### Work instruction
Within the entries below, find each line containing the word "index" and copy it.

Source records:
###

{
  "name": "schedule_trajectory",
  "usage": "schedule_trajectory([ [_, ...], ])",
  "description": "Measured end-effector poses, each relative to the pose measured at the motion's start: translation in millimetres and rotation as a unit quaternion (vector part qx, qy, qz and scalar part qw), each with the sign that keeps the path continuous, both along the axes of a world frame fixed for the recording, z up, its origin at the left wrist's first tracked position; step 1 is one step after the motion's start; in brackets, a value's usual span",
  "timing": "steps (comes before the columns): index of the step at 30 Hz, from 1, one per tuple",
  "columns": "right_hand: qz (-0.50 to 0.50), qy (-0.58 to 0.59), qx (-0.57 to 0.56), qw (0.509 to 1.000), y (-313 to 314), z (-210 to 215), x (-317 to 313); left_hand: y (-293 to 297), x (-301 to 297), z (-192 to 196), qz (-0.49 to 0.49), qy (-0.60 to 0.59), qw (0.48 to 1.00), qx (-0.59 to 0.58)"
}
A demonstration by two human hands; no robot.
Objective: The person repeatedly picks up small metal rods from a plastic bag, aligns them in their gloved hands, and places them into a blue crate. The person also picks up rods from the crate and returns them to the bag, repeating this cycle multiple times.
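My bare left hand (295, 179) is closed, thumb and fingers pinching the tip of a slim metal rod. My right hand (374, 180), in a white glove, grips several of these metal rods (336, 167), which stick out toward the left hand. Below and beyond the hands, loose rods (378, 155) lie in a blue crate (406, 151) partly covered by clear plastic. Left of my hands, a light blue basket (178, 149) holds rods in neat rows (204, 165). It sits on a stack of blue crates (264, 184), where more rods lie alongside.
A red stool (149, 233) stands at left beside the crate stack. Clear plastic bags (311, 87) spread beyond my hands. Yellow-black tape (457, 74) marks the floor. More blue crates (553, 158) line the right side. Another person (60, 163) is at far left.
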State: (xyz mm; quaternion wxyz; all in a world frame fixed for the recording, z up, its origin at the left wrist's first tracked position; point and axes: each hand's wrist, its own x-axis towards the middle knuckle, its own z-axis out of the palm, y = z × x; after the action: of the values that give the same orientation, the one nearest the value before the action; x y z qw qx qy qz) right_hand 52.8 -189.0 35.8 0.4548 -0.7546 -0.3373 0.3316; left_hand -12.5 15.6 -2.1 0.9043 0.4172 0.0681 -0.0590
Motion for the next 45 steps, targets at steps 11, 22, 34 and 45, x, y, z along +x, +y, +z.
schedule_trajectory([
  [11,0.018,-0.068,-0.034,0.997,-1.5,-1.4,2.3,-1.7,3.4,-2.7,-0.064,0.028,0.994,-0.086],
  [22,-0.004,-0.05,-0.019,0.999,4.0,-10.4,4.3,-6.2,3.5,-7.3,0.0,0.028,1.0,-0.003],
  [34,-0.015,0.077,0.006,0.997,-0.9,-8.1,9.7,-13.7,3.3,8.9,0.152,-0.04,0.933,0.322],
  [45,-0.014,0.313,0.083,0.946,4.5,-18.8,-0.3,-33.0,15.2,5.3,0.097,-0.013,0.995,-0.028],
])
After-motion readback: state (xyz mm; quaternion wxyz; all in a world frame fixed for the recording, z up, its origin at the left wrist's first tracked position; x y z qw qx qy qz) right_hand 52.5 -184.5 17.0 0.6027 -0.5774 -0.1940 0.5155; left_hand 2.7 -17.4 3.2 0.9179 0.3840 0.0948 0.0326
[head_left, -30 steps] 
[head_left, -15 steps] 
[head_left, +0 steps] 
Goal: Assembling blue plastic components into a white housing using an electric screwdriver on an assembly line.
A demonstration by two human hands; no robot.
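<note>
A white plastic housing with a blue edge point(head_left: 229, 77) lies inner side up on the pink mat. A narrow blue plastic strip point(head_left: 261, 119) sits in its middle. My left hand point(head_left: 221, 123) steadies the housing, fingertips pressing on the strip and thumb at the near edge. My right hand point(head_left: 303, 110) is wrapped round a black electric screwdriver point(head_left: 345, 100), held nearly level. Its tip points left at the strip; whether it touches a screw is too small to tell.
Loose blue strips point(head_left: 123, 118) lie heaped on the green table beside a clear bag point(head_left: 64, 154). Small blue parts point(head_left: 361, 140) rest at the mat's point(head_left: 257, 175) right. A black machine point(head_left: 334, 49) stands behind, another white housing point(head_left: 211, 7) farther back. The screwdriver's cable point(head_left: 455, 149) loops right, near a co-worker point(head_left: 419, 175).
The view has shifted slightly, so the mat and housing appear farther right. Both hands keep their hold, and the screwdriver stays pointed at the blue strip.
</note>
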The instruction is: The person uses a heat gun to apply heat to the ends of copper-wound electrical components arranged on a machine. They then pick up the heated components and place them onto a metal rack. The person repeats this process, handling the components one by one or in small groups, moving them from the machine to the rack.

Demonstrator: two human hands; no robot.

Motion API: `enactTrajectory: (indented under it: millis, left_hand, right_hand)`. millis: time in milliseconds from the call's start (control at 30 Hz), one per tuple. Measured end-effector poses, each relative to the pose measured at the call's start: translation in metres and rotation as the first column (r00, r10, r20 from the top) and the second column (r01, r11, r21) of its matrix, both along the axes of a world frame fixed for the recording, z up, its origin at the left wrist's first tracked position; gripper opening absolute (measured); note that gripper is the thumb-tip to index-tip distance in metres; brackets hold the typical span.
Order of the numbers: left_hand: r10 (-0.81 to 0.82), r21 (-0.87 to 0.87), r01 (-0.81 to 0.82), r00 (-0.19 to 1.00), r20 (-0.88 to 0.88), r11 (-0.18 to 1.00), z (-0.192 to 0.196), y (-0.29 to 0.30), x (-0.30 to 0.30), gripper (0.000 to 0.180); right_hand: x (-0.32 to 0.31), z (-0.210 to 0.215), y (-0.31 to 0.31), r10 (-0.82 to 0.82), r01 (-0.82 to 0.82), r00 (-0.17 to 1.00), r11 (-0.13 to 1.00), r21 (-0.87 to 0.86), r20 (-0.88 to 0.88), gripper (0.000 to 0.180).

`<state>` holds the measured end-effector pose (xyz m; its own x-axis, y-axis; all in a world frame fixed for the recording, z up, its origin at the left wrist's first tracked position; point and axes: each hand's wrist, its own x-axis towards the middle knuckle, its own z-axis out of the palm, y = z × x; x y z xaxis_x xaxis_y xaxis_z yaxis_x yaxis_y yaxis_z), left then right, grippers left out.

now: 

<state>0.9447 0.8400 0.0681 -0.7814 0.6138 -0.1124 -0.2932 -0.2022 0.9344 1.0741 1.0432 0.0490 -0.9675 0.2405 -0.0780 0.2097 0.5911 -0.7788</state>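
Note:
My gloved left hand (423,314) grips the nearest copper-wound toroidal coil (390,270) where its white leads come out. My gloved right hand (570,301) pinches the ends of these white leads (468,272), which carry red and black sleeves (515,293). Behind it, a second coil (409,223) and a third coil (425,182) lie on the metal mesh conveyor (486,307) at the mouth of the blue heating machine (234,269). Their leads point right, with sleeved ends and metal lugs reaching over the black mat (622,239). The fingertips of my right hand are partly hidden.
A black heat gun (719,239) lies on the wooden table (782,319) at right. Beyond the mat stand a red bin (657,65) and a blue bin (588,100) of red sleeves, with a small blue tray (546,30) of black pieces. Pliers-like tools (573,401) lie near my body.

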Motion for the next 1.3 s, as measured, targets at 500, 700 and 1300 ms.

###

### Answer section
  "timing": "steps (comes before the columns): index of the step at 30 Hz, from 1, one per tuple",
Motion API: `enactTrajectory: (indented under it: millis, left_hand, right_hand)`. millis: time in milliseconds from the call's start (control at 30 Hz), one per tuple. Measured end-effector poses, each relative to the pose measured at the call's start: translation in metres and rotation as the first column (r00, r10, r20 from the top) and the second column (r01, r11, r21) of its matrix, both along the axes of a world frame fixed for the recording, z up, its origin at the left wrist's first tracked position; gripper opening absolute (measured); note that gripper is the thumb-tip to index-tip distance in metres; brackets hold the typical span.

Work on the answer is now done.